Kawasaki Yuki, Ejiri Soichi, Hakozaki Michiyuki, Konno Shinichi
Department of Orthopaedic Surgery, Fukushima Medical University School of Medicine, Fukushima, Japan.
Department of Regional Medical Support for Orthopaedic Surgery, Fukushima Medical University School of Medicine, Fukushima, Japan.
J Hand Surg Asian Pac Vol. 2019 Sep;24(3):383-385. doi: 10.1142/S2424835519720160.

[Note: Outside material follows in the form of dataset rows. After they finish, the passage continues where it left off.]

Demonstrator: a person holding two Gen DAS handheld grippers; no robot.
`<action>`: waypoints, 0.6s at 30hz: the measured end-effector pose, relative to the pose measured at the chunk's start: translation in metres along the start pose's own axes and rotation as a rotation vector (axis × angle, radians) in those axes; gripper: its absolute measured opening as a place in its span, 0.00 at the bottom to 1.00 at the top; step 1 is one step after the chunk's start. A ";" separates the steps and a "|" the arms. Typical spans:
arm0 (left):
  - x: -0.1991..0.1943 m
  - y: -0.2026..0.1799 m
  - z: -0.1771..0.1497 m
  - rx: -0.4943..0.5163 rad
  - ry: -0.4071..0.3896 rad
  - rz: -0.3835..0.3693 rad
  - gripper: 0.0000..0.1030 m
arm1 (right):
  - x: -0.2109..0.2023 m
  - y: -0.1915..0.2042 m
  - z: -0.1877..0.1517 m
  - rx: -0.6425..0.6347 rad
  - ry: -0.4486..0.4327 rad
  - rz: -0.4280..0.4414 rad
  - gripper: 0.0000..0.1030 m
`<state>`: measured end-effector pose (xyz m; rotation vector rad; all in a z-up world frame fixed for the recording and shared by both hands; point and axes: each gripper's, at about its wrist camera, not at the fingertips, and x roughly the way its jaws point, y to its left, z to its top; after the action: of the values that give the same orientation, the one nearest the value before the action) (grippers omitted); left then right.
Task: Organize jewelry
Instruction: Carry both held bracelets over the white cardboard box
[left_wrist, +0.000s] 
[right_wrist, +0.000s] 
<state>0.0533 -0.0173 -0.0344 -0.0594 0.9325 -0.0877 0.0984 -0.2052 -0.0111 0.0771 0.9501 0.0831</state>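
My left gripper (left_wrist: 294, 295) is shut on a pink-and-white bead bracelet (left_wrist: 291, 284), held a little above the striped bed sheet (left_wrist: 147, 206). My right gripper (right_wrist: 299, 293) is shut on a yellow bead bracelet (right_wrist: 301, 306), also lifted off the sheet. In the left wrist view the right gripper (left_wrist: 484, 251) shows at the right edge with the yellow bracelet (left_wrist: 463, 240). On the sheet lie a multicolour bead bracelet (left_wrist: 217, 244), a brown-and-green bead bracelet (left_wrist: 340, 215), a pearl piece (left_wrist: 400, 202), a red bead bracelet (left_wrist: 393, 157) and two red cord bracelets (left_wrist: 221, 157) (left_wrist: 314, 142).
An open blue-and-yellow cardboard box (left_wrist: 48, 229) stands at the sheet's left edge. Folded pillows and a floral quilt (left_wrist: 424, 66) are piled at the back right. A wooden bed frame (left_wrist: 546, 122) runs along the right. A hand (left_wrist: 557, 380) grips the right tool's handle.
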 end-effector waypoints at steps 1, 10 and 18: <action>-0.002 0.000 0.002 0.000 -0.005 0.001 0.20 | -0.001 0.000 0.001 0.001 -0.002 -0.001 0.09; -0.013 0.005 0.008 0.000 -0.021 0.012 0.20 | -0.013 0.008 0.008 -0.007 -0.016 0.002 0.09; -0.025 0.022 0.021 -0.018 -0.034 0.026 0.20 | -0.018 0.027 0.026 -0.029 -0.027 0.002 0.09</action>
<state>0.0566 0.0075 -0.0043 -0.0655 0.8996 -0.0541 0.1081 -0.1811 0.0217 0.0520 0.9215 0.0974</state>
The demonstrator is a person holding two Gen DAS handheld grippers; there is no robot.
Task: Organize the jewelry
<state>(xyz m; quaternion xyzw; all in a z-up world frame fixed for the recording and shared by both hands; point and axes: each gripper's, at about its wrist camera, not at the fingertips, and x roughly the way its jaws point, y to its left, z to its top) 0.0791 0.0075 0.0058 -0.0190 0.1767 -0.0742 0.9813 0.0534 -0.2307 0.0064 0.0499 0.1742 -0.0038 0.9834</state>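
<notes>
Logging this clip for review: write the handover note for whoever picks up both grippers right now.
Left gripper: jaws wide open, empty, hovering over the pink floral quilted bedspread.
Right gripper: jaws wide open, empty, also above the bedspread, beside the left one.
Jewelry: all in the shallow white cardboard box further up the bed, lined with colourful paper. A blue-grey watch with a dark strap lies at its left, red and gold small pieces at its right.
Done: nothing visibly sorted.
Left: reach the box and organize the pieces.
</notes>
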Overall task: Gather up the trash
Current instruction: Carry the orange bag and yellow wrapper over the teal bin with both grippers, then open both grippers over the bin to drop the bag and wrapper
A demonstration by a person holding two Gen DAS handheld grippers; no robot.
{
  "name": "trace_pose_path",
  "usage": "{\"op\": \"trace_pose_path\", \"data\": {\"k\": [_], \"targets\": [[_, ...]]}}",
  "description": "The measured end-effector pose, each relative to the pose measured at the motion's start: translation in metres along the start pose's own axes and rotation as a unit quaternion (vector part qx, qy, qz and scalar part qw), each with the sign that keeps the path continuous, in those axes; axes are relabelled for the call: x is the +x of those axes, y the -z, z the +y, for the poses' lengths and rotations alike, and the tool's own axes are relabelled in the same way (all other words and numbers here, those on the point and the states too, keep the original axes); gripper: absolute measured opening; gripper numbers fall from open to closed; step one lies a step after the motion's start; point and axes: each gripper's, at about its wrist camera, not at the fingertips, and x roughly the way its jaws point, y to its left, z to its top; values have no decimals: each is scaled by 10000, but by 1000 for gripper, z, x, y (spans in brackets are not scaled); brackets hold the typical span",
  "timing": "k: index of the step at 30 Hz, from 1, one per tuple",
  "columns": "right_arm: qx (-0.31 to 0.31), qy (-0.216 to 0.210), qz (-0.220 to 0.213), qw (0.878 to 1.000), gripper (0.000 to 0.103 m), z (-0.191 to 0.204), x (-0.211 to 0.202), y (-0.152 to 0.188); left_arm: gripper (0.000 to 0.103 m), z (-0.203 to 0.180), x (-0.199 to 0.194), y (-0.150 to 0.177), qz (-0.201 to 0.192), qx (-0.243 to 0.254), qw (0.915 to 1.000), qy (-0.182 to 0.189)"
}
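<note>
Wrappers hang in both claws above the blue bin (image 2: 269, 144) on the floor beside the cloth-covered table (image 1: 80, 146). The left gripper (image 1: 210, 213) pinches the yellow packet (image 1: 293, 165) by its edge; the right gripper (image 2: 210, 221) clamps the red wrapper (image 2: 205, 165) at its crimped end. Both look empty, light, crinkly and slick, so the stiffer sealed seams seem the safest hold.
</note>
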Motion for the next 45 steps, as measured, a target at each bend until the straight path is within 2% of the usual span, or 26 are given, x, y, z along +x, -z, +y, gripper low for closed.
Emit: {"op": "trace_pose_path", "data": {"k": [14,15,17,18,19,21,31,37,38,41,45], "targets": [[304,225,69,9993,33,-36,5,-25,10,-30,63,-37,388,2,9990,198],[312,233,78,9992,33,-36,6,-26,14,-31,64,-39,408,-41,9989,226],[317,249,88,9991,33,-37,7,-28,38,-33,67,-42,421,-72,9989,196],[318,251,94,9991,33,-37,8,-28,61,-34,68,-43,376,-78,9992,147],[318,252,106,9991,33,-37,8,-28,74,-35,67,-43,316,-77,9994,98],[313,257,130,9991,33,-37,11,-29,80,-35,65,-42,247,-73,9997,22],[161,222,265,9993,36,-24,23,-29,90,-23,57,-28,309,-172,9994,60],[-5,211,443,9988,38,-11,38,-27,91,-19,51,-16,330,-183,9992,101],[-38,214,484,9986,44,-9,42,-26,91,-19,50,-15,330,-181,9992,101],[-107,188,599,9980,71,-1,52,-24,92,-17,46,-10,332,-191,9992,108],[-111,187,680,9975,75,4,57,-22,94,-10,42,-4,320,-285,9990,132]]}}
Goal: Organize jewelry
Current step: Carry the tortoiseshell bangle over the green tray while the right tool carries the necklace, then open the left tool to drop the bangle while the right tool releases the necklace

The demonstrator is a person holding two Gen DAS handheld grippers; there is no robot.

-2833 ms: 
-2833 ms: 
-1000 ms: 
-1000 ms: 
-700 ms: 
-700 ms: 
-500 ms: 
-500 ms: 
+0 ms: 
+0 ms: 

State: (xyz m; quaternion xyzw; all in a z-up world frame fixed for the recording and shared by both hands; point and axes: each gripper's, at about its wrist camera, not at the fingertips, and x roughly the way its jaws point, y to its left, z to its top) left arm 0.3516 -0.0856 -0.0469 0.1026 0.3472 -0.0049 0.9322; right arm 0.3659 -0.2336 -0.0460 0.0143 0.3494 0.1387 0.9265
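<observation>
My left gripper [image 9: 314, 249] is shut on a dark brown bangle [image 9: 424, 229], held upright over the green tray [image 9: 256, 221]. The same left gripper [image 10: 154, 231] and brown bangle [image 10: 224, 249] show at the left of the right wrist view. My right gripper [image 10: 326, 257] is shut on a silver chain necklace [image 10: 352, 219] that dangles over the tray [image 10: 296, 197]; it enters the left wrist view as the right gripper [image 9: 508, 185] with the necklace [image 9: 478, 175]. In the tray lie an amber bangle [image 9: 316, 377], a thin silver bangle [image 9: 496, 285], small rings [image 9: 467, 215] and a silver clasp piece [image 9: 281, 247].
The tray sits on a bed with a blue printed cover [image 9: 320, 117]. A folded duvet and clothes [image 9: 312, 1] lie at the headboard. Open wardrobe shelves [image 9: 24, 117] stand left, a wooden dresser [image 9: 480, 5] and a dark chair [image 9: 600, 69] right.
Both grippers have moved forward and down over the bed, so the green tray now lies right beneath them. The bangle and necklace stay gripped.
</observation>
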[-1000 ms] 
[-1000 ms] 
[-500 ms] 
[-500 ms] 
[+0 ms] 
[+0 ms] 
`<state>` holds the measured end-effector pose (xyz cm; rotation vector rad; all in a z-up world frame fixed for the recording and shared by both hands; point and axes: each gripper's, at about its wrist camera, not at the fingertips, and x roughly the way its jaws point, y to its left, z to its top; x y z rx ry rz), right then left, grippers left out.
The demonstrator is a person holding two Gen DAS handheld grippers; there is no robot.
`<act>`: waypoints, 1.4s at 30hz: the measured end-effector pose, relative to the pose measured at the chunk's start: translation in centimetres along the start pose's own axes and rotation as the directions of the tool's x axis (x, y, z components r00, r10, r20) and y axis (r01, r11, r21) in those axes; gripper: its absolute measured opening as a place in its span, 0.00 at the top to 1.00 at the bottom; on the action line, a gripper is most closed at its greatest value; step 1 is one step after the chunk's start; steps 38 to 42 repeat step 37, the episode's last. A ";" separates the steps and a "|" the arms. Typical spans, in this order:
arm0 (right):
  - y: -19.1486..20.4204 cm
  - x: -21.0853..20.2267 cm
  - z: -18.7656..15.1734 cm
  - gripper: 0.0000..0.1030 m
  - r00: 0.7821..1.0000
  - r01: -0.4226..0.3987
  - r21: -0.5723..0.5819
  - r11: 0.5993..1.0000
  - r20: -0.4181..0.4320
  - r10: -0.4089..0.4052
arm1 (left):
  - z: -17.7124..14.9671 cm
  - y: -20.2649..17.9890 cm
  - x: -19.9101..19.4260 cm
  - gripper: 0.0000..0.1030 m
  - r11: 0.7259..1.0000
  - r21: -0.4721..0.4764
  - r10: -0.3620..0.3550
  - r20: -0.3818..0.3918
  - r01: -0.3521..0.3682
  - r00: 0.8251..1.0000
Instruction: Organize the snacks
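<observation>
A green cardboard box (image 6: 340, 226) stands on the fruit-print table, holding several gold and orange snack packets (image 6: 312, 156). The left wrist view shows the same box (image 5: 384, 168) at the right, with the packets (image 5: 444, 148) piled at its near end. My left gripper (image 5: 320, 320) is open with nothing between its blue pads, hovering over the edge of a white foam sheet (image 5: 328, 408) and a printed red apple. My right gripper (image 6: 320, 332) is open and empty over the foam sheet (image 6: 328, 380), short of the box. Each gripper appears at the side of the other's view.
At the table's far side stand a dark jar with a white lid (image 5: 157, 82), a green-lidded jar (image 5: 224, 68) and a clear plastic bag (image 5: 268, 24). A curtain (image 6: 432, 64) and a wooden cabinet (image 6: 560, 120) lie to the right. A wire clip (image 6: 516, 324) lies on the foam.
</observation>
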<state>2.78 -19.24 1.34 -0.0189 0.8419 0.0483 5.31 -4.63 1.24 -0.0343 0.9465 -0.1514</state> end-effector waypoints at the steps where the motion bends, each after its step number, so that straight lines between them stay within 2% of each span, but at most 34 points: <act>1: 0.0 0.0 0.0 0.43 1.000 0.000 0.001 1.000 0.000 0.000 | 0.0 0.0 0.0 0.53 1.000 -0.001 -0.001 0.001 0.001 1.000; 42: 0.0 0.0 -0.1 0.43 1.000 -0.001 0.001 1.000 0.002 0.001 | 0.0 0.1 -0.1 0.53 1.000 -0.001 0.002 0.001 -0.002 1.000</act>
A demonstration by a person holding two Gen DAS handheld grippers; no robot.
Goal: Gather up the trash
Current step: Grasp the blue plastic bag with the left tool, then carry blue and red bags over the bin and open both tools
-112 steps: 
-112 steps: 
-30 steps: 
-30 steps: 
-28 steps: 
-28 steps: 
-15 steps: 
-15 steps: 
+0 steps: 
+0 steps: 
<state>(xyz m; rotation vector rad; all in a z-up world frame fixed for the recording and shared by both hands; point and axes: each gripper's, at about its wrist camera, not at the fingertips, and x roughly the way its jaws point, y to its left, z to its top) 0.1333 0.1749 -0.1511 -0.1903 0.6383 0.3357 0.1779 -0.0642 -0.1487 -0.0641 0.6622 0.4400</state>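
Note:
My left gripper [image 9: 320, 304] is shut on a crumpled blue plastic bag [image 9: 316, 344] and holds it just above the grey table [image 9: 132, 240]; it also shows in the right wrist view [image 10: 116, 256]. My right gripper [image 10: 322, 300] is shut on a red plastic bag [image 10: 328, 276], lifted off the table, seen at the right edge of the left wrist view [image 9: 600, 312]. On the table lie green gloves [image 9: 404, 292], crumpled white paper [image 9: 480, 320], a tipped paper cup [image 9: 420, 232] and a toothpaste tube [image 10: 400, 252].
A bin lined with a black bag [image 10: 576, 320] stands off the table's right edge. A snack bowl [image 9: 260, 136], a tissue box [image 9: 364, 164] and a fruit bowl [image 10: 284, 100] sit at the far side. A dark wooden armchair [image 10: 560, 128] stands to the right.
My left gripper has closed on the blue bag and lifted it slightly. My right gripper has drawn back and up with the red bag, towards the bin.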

Idiopathic intrinsic contracture (IIC) with no history of trauma, ischemia, or spasticity is extremely rare. We report herein a case of impaired extension of the digits due to bilateral IICs occurred in a 30-year-old woman with a past medical history of eating disorder and amenorrhea. Although no previous case has been reported in the literature, eight similar cases of IIC have been presented at Japanese domestic conferences. In these eight cases and the present case, resection of the thenar muscle cords and unilateral resection of the lateral band were effective. Since IIC in patients with an eating disorder is a rare condition, it would be treated conservatively at first as tendon sheath inflammation or locking. However, this condition may be resistant to conservative treatment, and surgical treatment should be considered in such cases.
无创伤、缺血或痉挛病史的特发性内在肌挛缩(IIC)极为罕见。我们在此报告一例30岁女性因双侧IIC导致手指伸展障碍的病例,该患者既往有饮食失调和闭经病史。虽然此前文献中未报道过类似病例,但在日本国内会议上已展示了8例类似的IIC病例。在这8例病例以及本病例中,切除鱼际肌索和单侧切除外侧束均有效。由于饮食失调患者的IIC是一种罕见病症,起初可能会作为腱鞘炎或绞锁进行保守治疗。然而,这种病症可能对保守治疗有抵抗性,在这种情况下应考虑手术治疗。